▶ _YOUR TASK_
Quote the records below word for word, please, from the very first line through the one that contains "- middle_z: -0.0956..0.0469", and nothing beyond it.

Extracted data entries:
==============================
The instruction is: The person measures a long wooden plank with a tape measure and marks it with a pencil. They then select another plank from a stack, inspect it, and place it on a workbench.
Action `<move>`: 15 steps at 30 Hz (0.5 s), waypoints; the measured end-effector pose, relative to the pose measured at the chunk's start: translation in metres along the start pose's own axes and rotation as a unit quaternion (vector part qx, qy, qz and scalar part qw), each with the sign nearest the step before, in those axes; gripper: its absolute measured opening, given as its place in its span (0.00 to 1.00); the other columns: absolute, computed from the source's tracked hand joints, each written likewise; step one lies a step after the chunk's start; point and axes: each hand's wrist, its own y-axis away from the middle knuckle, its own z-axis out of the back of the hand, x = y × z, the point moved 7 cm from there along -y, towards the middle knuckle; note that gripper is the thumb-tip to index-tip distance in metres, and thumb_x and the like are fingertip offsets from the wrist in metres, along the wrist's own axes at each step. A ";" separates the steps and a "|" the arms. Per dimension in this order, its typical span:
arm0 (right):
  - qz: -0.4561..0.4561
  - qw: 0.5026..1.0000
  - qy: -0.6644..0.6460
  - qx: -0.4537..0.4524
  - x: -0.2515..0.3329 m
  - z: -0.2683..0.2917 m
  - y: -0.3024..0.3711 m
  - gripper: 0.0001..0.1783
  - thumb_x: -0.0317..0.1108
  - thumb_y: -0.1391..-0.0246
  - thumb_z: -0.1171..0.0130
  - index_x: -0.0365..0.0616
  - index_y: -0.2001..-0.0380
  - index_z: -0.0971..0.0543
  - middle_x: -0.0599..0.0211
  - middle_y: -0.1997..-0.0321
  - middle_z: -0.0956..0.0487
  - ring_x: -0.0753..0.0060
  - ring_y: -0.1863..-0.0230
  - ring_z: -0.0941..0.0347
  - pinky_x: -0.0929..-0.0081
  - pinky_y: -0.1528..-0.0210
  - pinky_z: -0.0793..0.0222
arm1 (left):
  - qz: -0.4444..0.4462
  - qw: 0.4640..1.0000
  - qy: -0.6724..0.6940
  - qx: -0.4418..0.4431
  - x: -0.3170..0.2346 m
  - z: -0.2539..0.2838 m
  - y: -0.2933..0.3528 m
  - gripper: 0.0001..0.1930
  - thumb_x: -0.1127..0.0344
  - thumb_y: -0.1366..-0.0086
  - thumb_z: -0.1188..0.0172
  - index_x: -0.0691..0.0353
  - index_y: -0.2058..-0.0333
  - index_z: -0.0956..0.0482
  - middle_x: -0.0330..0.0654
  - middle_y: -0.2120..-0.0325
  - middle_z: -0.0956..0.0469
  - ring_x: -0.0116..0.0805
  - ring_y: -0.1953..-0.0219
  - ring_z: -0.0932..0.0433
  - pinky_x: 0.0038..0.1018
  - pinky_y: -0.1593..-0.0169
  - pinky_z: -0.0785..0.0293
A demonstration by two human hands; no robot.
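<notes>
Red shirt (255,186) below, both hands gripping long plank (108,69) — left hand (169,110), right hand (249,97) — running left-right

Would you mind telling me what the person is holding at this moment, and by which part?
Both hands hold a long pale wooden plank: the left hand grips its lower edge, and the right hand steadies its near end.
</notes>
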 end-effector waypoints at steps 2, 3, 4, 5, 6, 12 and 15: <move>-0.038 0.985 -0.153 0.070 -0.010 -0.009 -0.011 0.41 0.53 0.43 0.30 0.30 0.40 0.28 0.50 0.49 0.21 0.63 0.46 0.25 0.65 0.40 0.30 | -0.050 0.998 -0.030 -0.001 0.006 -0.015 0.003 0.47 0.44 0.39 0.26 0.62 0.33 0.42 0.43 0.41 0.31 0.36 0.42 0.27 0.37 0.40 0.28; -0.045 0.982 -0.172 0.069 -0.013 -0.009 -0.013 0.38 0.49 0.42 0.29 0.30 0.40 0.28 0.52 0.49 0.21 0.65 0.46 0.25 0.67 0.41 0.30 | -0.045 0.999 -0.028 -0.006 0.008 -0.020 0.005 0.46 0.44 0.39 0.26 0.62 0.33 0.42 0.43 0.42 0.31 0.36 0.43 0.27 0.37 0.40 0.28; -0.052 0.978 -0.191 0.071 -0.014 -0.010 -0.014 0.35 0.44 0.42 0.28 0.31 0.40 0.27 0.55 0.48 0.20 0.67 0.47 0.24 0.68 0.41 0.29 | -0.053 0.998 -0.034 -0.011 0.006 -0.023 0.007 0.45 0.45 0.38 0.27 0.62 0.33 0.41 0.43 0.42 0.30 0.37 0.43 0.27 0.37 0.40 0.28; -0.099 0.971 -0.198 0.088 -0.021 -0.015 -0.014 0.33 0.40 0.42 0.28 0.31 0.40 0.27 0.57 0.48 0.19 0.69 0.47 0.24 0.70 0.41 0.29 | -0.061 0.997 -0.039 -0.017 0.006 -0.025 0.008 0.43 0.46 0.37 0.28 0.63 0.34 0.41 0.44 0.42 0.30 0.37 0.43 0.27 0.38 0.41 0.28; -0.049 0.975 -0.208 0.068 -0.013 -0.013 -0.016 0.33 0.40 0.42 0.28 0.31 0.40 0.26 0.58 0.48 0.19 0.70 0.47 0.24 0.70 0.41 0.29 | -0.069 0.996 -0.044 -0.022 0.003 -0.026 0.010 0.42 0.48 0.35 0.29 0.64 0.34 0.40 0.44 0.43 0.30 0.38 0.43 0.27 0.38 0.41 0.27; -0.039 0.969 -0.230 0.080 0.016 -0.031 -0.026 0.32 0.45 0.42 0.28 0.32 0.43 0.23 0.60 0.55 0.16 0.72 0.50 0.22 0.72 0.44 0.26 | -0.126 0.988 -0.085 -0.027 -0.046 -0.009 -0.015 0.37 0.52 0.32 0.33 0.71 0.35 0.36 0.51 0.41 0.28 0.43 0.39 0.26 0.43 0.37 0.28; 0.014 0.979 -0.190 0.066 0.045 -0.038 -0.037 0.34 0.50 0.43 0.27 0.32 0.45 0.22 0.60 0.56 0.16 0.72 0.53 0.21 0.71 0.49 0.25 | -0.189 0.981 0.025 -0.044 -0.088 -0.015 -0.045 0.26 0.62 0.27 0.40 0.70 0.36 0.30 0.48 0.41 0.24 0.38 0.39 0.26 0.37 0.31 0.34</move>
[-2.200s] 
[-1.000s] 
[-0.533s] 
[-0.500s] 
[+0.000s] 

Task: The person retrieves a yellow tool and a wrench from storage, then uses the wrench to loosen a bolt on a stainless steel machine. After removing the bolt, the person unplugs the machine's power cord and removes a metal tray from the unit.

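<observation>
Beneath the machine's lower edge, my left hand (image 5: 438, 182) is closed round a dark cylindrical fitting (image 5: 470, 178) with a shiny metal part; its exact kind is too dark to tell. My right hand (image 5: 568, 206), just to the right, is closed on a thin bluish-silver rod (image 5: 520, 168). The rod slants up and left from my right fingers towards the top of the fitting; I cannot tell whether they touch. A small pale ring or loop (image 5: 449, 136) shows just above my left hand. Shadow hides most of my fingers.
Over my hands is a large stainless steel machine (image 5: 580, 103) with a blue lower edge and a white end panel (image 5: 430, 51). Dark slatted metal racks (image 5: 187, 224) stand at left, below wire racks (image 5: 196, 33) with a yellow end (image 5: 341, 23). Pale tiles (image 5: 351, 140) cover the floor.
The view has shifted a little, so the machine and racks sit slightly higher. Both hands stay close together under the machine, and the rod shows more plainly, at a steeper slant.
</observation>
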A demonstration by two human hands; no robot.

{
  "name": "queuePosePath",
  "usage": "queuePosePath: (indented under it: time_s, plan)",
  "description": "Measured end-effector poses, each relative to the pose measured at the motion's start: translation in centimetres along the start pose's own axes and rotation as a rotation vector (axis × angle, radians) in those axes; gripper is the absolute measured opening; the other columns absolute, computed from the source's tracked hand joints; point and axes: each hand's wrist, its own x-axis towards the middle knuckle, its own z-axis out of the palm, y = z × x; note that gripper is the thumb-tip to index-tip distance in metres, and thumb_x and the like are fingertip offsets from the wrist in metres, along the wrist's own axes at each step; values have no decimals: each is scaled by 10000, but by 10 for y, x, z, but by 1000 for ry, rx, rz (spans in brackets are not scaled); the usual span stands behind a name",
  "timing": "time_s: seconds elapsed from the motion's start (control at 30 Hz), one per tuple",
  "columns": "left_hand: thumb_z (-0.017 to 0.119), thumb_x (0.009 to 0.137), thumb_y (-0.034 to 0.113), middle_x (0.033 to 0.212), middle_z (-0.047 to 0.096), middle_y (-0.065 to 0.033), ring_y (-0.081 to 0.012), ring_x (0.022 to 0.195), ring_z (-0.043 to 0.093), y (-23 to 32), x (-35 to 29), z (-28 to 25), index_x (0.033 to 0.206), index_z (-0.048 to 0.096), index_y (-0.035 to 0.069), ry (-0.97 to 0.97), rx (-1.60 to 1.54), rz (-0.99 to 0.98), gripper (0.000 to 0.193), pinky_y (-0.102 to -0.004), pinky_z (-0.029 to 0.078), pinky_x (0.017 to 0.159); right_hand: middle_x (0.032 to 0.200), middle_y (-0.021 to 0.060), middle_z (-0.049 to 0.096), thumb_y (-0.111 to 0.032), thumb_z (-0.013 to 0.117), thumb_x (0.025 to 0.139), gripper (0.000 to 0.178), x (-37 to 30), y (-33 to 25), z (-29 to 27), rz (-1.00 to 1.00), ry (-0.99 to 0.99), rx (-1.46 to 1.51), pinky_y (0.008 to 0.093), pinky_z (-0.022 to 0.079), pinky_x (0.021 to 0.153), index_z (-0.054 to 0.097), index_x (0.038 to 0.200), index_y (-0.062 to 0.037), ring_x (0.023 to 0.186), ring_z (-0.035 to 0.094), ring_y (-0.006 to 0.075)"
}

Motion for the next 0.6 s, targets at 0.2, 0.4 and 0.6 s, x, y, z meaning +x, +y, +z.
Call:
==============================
▶ _PROBLEM SOLUTION_
The instruction is: The person measures a long wooden plank with a tape measure and marks it with a pencil. They then select another plank from a stack, inspect it, and place it on a workbench.
Action `<move>`: 15 steps at 30 Hz (0.5 s), waypoints; the measured end-effector pose, relative to the pose measured at the chunk's start: translation in metres along the start pose's own axes and rotation as a unit quaternion (vector part qx, qy, qz and scalar part qw), each with the sign nearest the step before, in those axes; gripper: its absolute measured opening, given as its place in its span (0.00 to 1.00); the other columns: absolute, computed from the source's tracked hand joints, each written likewise; step one lies a step after the chunk's start; point and axes: each hand's wrist, its own y-axis away from the middle knuckle, its own z-axis out of the back of the hand, x = y × z, the point moved 7 cm from there along -y, towards the middle knuckle; note that gripper is the thumb-tip to index-tip distance in metres, and thumb_x and the like are fingertip offsets from the wrist in metres, along the wrist's own axes at each step. A ";" separates the steps and a "|" the arms. Per dimension in this order, its typical span:
arm0 (right):
  - qz: -0.4561..0.4561
  - qw: 0.5026..1.0000
  - qy: -0.6644..0.6460
  - qx: -0.4537..0.4524
  - x: -0.2515..0.3329 m
  - z: -0.2683..0.2917 m
  - y: -0.3024..0.3711 m
  - gripper: 0.0001..0.1783
  - thumb_x: -0.0317..0.1108
  - thumb_y: -0.1391..-0.0246
  - thumb_z: -0.1171..0.0130
  - index_x: -0.0365..0.0616
  - index_y: -0.2001..-0.0380
  - index_z: -0.0971..0.0543
  - middle_x: -0.0599..0.0211
  - middle_y: -0.1997..-0.0321
  - middle_z: -0.0956..0.0487
  - ring_x: -0.0753..0.0060
  - ring_y: -0.1863..-0.0230
  - ring_z: -0.0941..0.0347
  - pinky_x: -0.0929..-0.0081
  - pinky_y: -0.1528..-0.0210
  - pinky_z: -0.0793..0.0222
arm1 (left):
  - qz: -0.4444..0.4462
  - qw: 0.4640..1.0000
  - qy: -0.6724..0.6940
  - qx: -0.4418..0.4431
  - x: -0.3170..0.2346 m
  - z: -0.2539..0.2838 m
  - y: -0.2933..0.3528 m
  - gripper: 0.0001..0.1930
  - thumb_x: -0.1127..0.0344
  - thumb_y: -0.1366..-0.0086
  - thumb_z: -0.1188..0.0172
  - index_x: -0.0691..0.0353
  - index_y: -0.2058..-0.0333
  - index_z: -0.0956..0.0482
  - middle_x: -0.0330..0.0654
  - middle_y: -0.2120..-0.0325
  - middle_z: -0.0956..0.0469

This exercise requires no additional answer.